I have been highly absent from Daring Baker challenges due to work, baby, and difficulty converting to gluten free. However, this month I thought looked like fun and would be a good conversion. For the month of November Krista & Nicole of “Two Cups of Sugar.” challenged us to make our own version of cheesecake crumble pie. Too late in the month, I realized that there was a savory option, which I think my family would REALLY enjoy. But, I decided to make this for my contribution for THanksgiving dessert. David wanted strawberry version. I used a gluten free pie crust mix that I had purchased on clearance. Then to convert the crumble, I just used gluten free flour instead of regular flour. It turned out really good. The biggest issue I had was that by the time the first 15 minutes were gone, the top had crusted over and there wasn't anywhere for the crumble to stick; so, I had to break the top of the cheesecake. The flavor was great and David really liked it. My favorite part was the crumble. Of course, I've always had a weakness for crumble! :-)
Cheesecake Crumble Pie
Preheat oven to 425°F. Prepare desired pie crust recipe. Refrigerate for 30 minutes. Lightly flour working area and roll out dough to fit 1 - 2” / 2.5 -
5cm larger than the pie pan. Gently place in pie pan and fold under
excess dough. Prick the dough several times with a small knife or fork
and fill with beans, baking weights or an 8” / 20cm cake pan to help
keep shape during baking. Bake for 9 minutes.
16 oz / 450g cream cheese
¾ cup / 150g white sugar
½ tsp grated lemon zest
¼ tsp vanilla
2 large eggs
1 large egg yolk
¼ cup / 60ml heavy cream
Have all the ingredients at room temperature. Preheat oven to 500°F / 260°C / Gas Mark 10.

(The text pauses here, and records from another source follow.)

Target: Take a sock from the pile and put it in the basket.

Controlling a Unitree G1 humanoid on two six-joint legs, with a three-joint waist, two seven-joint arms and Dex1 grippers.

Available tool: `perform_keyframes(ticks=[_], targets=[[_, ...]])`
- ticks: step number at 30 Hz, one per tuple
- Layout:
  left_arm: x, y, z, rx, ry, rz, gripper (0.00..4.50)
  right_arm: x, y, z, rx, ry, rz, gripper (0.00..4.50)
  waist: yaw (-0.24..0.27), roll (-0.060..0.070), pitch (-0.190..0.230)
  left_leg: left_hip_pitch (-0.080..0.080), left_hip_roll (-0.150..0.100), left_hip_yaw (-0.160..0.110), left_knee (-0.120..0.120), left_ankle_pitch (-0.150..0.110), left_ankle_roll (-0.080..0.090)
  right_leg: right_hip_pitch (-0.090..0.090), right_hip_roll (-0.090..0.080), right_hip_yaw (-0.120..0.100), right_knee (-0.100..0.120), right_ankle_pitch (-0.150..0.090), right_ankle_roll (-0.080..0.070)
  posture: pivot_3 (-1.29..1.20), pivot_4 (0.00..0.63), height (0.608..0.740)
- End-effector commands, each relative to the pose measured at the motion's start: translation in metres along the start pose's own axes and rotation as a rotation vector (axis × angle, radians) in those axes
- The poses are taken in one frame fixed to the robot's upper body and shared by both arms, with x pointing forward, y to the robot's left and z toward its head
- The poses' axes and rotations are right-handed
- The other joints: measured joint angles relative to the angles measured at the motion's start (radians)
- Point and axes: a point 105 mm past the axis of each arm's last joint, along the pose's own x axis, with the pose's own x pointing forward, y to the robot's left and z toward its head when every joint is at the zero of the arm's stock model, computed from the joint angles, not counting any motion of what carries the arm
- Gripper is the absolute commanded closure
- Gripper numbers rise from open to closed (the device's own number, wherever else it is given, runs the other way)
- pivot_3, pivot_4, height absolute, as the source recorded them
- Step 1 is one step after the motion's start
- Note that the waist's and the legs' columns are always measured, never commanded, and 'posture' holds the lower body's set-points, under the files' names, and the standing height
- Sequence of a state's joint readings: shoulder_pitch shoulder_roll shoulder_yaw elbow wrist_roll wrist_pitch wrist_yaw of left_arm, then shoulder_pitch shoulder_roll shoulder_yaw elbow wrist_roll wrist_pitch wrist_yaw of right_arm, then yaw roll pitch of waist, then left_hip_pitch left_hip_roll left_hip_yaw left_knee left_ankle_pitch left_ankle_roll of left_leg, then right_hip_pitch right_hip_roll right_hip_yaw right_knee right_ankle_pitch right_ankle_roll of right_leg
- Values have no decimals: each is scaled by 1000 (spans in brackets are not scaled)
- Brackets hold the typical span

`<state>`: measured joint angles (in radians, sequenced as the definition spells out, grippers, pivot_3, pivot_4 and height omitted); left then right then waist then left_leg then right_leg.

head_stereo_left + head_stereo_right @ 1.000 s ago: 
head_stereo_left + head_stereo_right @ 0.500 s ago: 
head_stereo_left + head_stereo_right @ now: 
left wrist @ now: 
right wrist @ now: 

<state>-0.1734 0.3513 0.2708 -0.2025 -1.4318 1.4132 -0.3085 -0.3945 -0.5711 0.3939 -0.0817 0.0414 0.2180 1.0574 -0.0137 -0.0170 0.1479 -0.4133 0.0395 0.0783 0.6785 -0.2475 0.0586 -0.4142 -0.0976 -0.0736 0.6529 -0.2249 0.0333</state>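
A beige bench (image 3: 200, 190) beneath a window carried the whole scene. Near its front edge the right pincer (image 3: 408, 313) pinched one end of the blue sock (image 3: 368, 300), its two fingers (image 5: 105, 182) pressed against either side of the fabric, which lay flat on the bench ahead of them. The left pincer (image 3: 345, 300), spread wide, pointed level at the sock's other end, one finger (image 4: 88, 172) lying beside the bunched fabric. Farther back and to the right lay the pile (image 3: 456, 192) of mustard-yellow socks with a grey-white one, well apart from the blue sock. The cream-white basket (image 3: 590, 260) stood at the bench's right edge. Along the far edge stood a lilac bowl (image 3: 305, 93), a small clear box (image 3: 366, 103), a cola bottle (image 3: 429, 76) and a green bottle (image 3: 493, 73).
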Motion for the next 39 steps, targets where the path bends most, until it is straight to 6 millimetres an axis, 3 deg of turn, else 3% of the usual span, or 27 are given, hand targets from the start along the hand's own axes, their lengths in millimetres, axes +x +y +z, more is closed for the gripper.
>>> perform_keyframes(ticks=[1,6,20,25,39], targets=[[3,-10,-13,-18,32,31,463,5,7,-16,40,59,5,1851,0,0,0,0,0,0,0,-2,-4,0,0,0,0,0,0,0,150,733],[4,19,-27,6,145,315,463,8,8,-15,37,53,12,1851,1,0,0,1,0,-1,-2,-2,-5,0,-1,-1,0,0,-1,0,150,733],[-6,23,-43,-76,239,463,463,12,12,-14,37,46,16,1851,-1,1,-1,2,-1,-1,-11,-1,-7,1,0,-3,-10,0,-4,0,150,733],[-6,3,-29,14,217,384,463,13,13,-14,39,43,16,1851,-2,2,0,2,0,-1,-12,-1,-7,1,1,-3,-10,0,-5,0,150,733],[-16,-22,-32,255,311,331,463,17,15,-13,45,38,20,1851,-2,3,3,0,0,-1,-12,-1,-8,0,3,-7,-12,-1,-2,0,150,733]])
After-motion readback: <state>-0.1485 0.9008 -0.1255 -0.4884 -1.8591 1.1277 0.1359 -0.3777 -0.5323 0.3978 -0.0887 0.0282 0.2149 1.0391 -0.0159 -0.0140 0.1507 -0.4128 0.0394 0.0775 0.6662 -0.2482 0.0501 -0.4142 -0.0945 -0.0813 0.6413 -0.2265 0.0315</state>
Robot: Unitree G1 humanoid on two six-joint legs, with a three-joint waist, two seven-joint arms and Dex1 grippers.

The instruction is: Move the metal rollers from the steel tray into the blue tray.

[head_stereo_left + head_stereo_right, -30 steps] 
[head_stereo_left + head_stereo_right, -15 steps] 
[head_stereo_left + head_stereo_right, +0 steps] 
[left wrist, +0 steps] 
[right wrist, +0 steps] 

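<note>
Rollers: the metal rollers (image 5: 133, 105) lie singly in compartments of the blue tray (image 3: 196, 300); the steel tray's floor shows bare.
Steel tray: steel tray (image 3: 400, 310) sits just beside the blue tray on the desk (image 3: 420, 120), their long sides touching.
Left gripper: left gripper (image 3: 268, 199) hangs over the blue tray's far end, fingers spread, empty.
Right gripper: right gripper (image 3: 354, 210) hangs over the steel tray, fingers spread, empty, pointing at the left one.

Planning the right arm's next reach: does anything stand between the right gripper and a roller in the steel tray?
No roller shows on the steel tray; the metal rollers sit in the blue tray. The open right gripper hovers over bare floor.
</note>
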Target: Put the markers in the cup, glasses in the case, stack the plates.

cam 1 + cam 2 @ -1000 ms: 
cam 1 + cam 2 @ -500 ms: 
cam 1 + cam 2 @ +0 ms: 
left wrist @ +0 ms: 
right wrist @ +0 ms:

Beat cream cheese in a large bowl until smooth and creamy. Scrape
down the sides and add sugar gradually while beating until smooth (about
1 - 2 minutes). Beat in vanilla, scraping down the sides of the bowl after each addition. Beat in eggs on at a time until incorporated. On low speed, beat in heavy cream. Pour half of the filling into prepared crust then top with desired fruit, chocolate, etc.
1 cup scooped and levelled / 140g all-purpose (plain) flour
½ cup / 75g rolled oats
1 cup / 200g white sugar (if you don’t want this to be overly sweet you can cut the white sugar in half)
⅔ cup / 135g brown sugar
½ tsp cinnamon
¼ tsp salt
½ cup / 1 stick / 113g cold unsalted butter
Mix all dry ingredients together in small mixing bowl. Add butter and
crumble together until it resembles a coarse meal (pea-sized).
Top cheesecake with crumble after the initial 15 minutes and return to oven at reduced temperature of 200°F / 95°C
/ Gas Mark lower than 1/2 and bake for 1 hour more. Turn the oven off,
prop the door ajar with the handle of a wooden spoon, and let the cake
cool in the oven for 30 minutes. Then cover and refrigerate for at least 6 hours before serving. Enjoy!